From Close to Perfect—A Triangle Problem

RootApproximant can turn an approximate solution into a perfect solution, such as for a square divided into fifty 45°-60°-75° triangles.

A square can be divided into triangles, for example by connecting opposite corners. It’s possible to divide a square into seven similar but differently sized triangles or ten acute isosceles triangles. Classic puzzles involve cutting a square into eight acute triangles, or twenty 1 – 2 – √5 triangles. The last image uses 45°-60°-75° triangles, but one triangle has a flaw.

Classic puzzle examples

It’s easy to divide a square with similar right triangles. Can a square be divided into similar non-right triangles?

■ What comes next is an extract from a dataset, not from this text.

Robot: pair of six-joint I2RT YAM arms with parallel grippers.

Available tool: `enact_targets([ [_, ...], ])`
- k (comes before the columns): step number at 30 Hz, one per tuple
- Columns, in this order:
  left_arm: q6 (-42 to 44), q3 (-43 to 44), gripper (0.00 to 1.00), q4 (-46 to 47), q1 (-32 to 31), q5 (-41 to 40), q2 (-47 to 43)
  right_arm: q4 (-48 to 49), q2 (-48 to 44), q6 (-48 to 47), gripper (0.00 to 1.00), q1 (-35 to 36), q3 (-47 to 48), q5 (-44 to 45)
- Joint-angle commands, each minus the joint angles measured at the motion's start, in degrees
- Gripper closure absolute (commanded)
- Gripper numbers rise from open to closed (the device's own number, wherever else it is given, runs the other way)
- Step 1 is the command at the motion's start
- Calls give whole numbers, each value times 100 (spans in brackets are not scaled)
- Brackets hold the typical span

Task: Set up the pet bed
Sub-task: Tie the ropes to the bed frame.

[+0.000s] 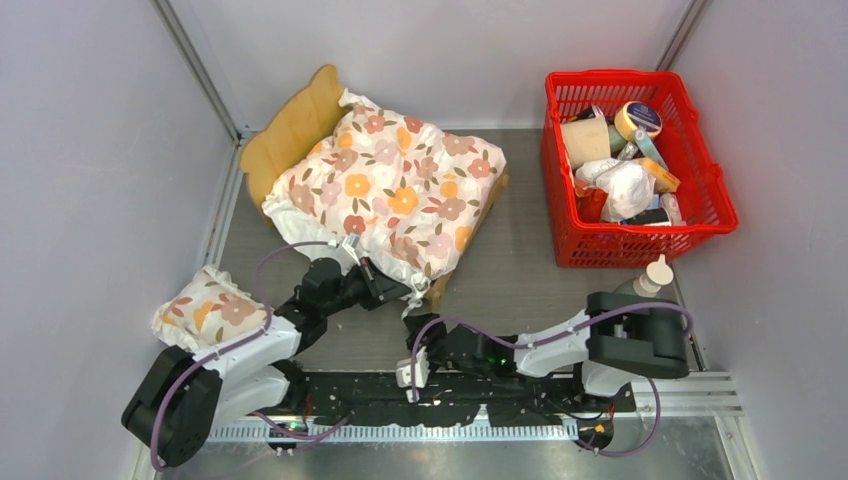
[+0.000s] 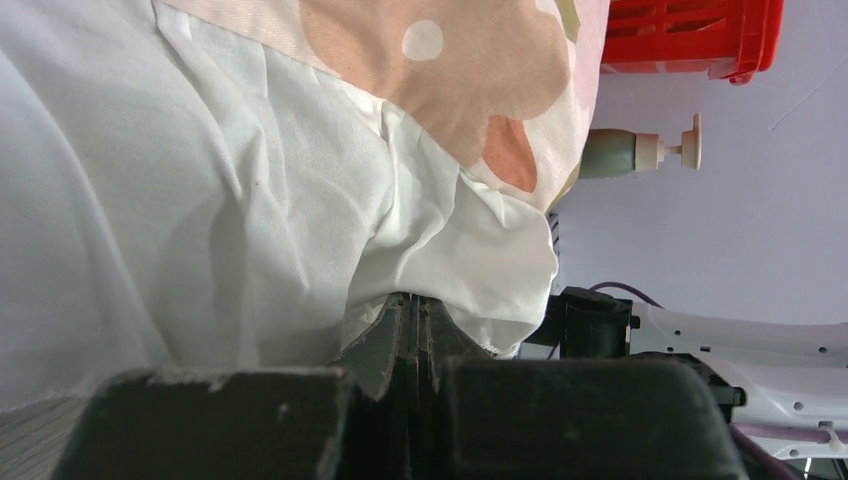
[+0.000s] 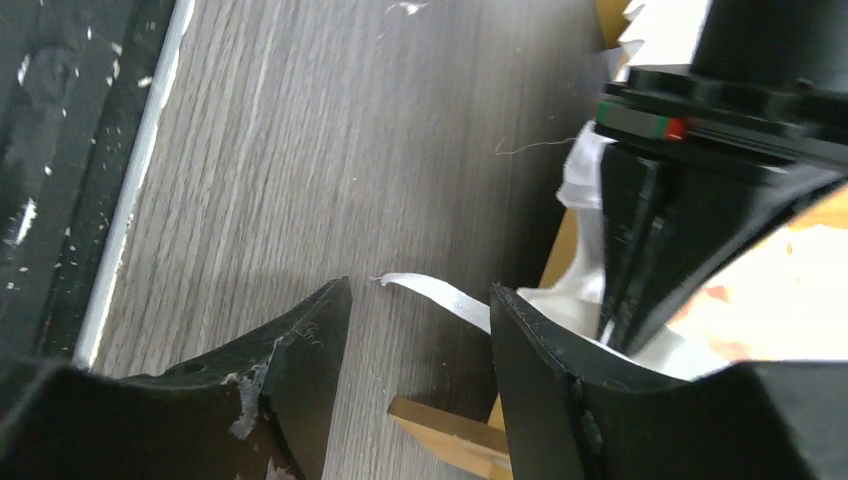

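While the pet bed (image 1: 295,125) stands at the rear left of the table (image 1: 520,275) under a floral cushion (image 1: 400,190), the left gripper (image 2: 412,305) is pinched closed on the cushion's white hem at the bed's near corner. The right gripper (image 3: 418,300) hovers just beside it, its 2 jaws apart and holding nothing. A red basket (image 1: 620,245) sits at rear right.

The left arm (image 1: 235,350) and right arm (image 1: 560,345) have white links between black joints, with purple cables (image 1: 285,250) tied alongside. The right claw (image 3: 415,320) has black wedge-shaped fingers (image 3: 300,370), chipped pale. The left claw (image 2: 412,325) bears a red-and-green mark (image 3: 668,127).
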Motion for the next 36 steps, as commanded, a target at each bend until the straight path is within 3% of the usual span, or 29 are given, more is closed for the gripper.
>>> enact_targets([
  [1,36,163,100,283,20,80,92,735,622,-1226,41,4,349,91],
  [13,2,89,100,344,27,150,132,610,1411,-1992,45,-305,765,700],
  [14,2,80,100,340,21,145,118,545,1480,-2000,49,-343,791,690],
  [16,56,90,100,288,20,125,113,488,1524,-1987,67,-417,824,693],
  [17,119,92,100,194,25,96,103,504,1517,-1973,82,-429,784,734],
  [19,216,46,100,108,20,38,79,663,1287,-1758,93,-413,620,722],
  [23,407,-256,100,326,3,-36,14,655,627,-672,95,-355,292,763],
  [27,682,-457,100,515,-45,-188,-18,1418,108,139,95,-304,-178,879],
  [36,723,-556,100,1015,-341,-219,169,2139,-101,1602,95,-302,-516,1399],
])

In his paper “Tilings of Polygons with Similar Triangles” (Combinatorica, 10(3), 1990 pp. 281–306), Laczkovich proved exactly three triangles provided solutions, with angles 22.5°-45°-122.5°, 15°-45°-120°, and 45°-60°-75°. I read his paper to try to make an image for the 45°-60°-75° case, but his construction was complex, and seemed to require thousands of triangles, so I tried to find my own solutions. All my attempts had flaws, such as the last image above, so I made a contest out of it: $200, minus a dollar for every triangle in the solution.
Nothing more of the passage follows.